Cada 14 de febrero repetimos un rito que parece moderno pero es antiguo: regalar para decir lo que no siempre sabemos nombrar. Mucho antes de las vitrinas rojas y los descuentos con forma de corazón, ya se intercambiaban objetos como prueba de vínculo. En la Roma clásica se ofrecían amuletos; en la Edad Media, poemas manuscritos; en el siglo XIX, flores que funcionaban como un lenguaje secreto. El regalo siempre ha sido un intermediario entre el afecto y el miedo a expresarlo. Hoy, bajo la lógica del consumo, la tradición persiste, pero la pregunta sigue siendo la misma: ¿qué se regala cuando el amor no quiere convertirse en mercancía?
Regalar nunca ha sido un acto inocente. Marcel Mauss lo explicó hace un siglo: todo regalo crea un lazo, una deuda simbólica, una promesa de reciprocidad. Por eso el regalo verdadero no es el más caro, sino el más pensado. En ese sentido, el Día del Amor y la Amistad es una jornada de filosofía aplicada. Regala tiempo, que en una sociedad acelerada equivale a renunciar al poder de estar en otra parte. Regala atención, memoria, presencia: bienes que no cotizan en bolsa, pero sostienen vínculos.

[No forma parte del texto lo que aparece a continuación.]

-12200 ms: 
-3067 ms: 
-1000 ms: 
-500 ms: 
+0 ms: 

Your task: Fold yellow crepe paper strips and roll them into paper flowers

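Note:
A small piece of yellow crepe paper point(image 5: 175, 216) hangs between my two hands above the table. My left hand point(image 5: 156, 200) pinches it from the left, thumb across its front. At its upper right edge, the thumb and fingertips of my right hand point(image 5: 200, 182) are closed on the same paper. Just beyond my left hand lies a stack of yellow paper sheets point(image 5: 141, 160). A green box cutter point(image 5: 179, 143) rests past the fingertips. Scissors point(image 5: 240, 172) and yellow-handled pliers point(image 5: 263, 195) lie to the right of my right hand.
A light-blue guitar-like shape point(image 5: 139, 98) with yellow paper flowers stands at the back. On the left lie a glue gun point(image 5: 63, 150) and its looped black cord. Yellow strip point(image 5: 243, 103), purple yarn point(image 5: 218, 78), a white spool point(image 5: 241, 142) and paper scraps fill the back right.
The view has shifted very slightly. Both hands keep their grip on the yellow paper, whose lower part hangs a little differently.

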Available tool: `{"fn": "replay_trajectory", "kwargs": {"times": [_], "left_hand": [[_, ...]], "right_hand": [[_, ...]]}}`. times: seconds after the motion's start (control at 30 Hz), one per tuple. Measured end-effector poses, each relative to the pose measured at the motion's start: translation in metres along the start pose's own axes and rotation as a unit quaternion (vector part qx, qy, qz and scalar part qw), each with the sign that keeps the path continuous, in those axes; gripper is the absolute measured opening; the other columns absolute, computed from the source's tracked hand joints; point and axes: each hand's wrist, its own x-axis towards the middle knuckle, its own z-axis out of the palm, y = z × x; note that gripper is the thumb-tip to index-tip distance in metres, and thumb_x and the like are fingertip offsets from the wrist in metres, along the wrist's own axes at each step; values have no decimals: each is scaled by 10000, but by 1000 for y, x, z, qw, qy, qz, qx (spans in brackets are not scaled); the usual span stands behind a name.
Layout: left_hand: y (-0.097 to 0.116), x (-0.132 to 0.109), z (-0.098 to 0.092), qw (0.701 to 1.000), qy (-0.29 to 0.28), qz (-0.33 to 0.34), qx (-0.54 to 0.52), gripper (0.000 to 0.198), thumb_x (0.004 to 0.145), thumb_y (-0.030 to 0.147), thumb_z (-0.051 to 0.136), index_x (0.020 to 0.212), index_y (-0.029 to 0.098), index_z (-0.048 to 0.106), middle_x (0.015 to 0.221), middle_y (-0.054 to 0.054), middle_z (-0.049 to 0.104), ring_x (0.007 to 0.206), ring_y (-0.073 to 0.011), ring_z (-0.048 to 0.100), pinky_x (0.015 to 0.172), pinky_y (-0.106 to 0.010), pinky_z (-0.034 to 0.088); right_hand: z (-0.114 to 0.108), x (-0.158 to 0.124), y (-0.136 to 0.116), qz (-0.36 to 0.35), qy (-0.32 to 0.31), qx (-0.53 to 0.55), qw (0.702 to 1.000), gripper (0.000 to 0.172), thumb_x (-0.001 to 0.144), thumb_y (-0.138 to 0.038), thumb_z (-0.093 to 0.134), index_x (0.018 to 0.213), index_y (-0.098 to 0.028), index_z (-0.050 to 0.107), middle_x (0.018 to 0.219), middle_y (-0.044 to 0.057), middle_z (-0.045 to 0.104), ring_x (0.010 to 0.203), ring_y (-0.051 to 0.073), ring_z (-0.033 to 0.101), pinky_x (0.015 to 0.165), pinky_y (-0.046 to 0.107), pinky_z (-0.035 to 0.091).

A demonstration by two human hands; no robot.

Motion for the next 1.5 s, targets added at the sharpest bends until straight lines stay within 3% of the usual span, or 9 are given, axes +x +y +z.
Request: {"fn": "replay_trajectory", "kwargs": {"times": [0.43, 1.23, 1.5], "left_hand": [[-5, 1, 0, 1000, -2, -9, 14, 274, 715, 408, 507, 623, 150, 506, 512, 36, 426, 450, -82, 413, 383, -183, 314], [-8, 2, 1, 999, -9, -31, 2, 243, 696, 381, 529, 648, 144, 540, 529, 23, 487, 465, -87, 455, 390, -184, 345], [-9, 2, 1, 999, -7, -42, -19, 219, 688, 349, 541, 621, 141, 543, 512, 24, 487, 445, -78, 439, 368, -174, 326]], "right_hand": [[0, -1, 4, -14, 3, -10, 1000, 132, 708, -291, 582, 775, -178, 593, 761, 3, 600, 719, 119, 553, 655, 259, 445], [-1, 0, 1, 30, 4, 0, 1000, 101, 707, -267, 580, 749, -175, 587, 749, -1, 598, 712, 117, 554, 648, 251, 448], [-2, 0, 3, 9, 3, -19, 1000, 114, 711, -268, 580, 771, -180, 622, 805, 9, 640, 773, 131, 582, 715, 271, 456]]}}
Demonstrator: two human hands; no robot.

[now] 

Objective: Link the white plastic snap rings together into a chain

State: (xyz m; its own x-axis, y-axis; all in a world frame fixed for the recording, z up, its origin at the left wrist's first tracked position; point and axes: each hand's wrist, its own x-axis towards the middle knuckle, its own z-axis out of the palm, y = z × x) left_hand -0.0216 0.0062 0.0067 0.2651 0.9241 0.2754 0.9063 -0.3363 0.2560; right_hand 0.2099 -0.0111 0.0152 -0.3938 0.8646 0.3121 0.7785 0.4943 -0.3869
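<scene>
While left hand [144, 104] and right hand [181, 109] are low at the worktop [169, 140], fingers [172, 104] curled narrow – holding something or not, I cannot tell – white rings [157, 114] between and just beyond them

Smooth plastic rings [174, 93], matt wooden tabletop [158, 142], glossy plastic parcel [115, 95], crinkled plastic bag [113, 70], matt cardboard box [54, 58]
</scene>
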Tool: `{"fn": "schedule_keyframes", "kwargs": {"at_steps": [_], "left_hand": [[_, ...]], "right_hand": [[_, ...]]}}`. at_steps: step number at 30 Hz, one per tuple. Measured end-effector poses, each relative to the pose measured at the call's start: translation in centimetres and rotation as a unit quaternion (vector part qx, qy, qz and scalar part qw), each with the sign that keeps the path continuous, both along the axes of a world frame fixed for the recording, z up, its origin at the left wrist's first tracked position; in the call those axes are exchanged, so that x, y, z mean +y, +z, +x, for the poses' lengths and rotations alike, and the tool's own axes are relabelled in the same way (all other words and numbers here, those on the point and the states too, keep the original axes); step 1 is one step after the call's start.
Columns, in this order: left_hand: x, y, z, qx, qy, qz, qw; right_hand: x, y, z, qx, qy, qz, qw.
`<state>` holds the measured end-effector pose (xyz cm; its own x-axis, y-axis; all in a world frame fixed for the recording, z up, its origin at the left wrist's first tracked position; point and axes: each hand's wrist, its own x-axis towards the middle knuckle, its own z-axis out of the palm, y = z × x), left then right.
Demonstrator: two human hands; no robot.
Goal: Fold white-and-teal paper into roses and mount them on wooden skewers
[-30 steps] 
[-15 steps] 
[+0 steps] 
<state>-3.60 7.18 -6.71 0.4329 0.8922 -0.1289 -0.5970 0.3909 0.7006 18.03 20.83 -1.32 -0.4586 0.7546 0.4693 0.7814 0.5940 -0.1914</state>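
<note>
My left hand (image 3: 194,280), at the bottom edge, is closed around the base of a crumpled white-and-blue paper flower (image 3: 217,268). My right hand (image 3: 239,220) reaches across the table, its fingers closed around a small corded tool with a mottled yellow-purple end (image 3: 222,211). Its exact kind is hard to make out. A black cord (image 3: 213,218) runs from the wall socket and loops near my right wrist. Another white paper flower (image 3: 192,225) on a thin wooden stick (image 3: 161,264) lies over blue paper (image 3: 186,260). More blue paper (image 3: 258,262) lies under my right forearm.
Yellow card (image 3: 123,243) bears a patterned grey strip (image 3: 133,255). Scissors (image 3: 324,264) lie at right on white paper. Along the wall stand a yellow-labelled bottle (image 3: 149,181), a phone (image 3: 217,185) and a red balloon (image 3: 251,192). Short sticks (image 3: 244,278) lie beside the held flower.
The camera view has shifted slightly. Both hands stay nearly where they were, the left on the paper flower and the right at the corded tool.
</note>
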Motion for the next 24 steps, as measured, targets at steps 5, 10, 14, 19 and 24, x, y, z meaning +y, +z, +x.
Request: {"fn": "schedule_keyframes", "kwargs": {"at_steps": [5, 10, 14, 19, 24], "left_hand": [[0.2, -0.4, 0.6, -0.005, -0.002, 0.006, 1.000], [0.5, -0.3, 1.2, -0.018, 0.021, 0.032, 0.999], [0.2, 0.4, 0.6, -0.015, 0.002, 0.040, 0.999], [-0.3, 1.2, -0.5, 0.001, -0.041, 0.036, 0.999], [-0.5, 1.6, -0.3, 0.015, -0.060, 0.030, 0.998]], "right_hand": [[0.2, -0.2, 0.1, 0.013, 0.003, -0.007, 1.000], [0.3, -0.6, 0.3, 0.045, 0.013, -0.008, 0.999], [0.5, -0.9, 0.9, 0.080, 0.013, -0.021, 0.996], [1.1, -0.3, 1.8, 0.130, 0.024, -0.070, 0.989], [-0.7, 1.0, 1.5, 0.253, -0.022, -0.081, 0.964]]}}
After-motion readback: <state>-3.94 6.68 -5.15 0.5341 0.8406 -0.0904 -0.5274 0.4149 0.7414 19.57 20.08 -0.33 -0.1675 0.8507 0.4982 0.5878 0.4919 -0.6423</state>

Regala silencios compartidos y palabras necesarias, no adornadas, no publicitarias, sino útiles para seguir juntos.
Regala cuidado, que históricamente ha sido invisibilizado porque no luce, pero sin el cual ningún amor sobrevive. Regala verdad, incluso cuando no coincide con la versión romántica del relato. Regala perdón demostrado en actos y no en discursos, porque las promesas vacías también tienen historia. Regala risa que aliviana y no humilla, y libertad ofrecida sin condiciones, aun sabiendo que amar siempre implica el riesgo de no ser elegido. En tiempos donde el amor se mide en likes y confirmaciones constantes, regalar libertad es un gesto radical.

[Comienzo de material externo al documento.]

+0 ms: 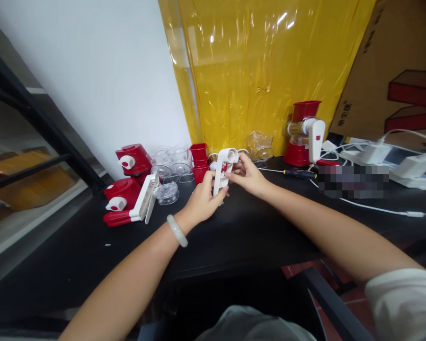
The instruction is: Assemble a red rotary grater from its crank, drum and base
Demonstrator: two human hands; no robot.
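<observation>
Both hands hold a white plastic crank handle (218,176) above the black table, its round ring end pointing up and away. My left hand (205,196) grips the lower part, thumb along its side. My right hand (247,175) has its fingers closed at the upper part, near a small red piece (225,167) set in the handle. Some of the right fingertips are hidden behind the handle. Just behind the hands stand red square hoppers (199,161) and clear plastic drum housings (175,161).
Red grinder bases (122,194) and more white handles (145,196) lie at the left. An assembled red and white rotary grater (303,135) stands at the back right. Near it are a screwdriver (300,174), white cables and chargers (376,152). Yellow plastic film (270,71) hangs behind.
</observation>
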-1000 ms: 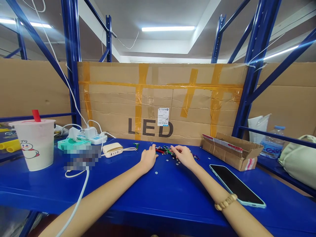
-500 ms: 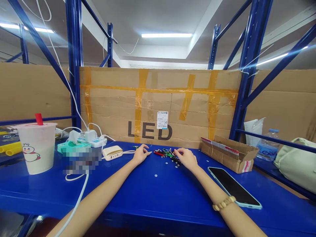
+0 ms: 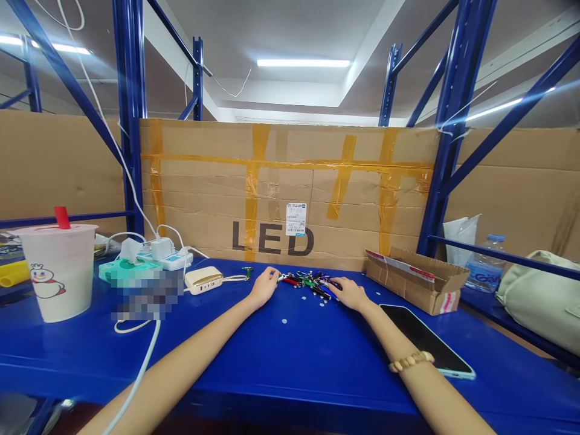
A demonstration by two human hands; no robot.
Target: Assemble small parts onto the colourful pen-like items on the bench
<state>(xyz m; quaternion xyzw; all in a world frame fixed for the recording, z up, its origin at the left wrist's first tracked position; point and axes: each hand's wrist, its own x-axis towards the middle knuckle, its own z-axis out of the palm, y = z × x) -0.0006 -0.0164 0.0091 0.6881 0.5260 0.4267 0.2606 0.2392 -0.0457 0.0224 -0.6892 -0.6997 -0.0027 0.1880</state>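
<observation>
Parts (image 3: 310, 282), small, multicoloured: lay heaped near the table's (image 3: 308, 356) back edge. A broad sweep, we judged, could have scattered them. Left hand (image 3: 264, 287): curled beside them, reaching from the front edge. Right hand (image 3: 351, 293): low against them, fingers inward. Finger closure: we could not tell for either.

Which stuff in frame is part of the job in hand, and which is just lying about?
In the job, judging by the hands:
- pile of small coloured pieces, between left hand and right hand
- perhaps the loose green piece

Apparently just lying about:
- cup
- power bank
- phone
- bottle
- open cardboard box, though its role is unclear
</observation>
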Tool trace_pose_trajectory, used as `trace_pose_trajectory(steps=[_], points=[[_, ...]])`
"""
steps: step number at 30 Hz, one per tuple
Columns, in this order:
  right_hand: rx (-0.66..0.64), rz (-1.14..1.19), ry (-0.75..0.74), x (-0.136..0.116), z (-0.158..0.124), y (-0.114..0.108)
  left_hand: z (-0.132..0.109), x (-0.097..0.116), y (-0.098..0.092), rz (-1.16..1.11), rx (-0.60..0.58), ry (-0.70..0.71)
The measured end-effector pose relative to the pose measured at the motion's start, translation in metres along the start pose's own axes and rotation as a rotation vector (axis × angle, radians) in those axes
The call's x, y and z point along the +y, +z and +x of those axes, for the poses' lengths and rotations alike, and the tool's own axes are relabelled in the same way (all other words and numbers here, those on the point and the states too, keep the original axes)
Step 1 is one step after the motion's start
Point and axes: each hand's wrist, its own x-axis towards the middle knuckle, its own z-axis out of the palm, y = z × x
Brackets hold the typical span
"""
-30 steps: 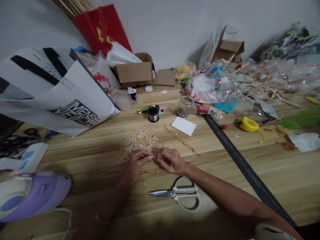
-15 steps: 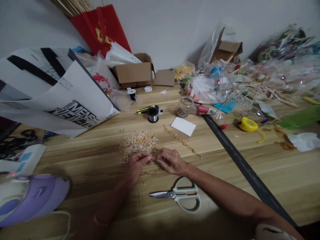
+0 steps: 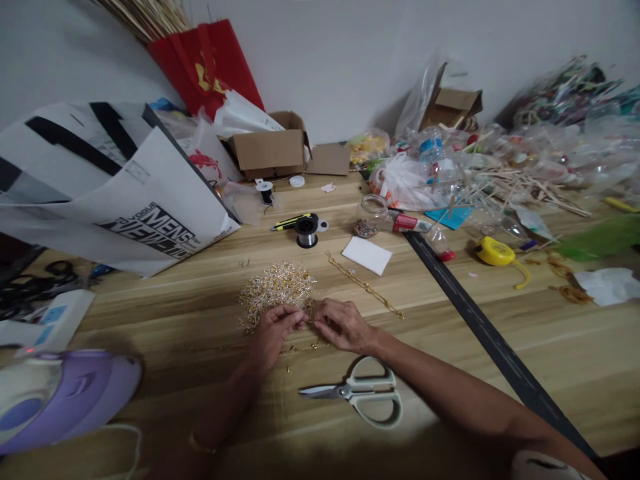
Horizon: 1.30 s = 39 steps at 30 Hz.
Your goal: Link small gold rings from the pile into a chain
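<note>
My left hand (image 3: 276, 328) is closed in a pinch at the front edge of a bushy cluster of clear and gold beads (image 3: 278, 288). Close beside it, my right hand (image 3: 344, 324) is also pinched, its fingertips almost meeting the left ones. Whatever lies between the fingers is too small and hidden to make out. A gold chain (image 3: 304, 348) passes on the table under and between the hands. Grey-handled scissors (image 3: 350, 390) lie just in front of my right forearm, blades slightly apart and pointing left. A tiny gold piece (image 3: 289, 369) rests near their tip.
Beyond the hands lie a second gold chain (image 3: 366, 287), a white card (image 3: 367, 255), a wire spool (image 3: 307, 235), a yellow-black cutter (image 3: 291, 222) and a bead jar (image 3: 370, 217). A yellow tape measure (image 3: 496, 251) sits right; a purple appliance (image 3: 85, 393) and white bag (image 3: 150, 200) stand left.
The whole view has shifted slightly as the head moved. Both hands keep the same pinched pose by the bead cluster.
</note>
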Motion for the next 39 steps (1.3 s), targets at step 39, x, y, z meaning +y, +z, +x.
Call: trace_pose_trajectory(steps=[39], points=[[0.01, -0.027, -0.039, 0.0001, 0.0015, -0.0007, 0.0002, -0.0023, -0.0027, 0.084, -0.033, 0.033]])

Y si se insiste en algo tangible, que sea algo que pueda gastarse: una experiencia, un trayecto compartido, una comida que desaparece mientras ocurre. A lo largo de la historia, lo efímero ha sido más fiel al amor que lo eterno. El amor no fue pensado para conservarse intacto, sino para vivirse. Por eso este día no debería servir para demostrar perfección, sino intención. No para cumplir con la fecha, sino para recordar —a pesar del calendario, del mercado y del cansancio— que el otro todavía importa.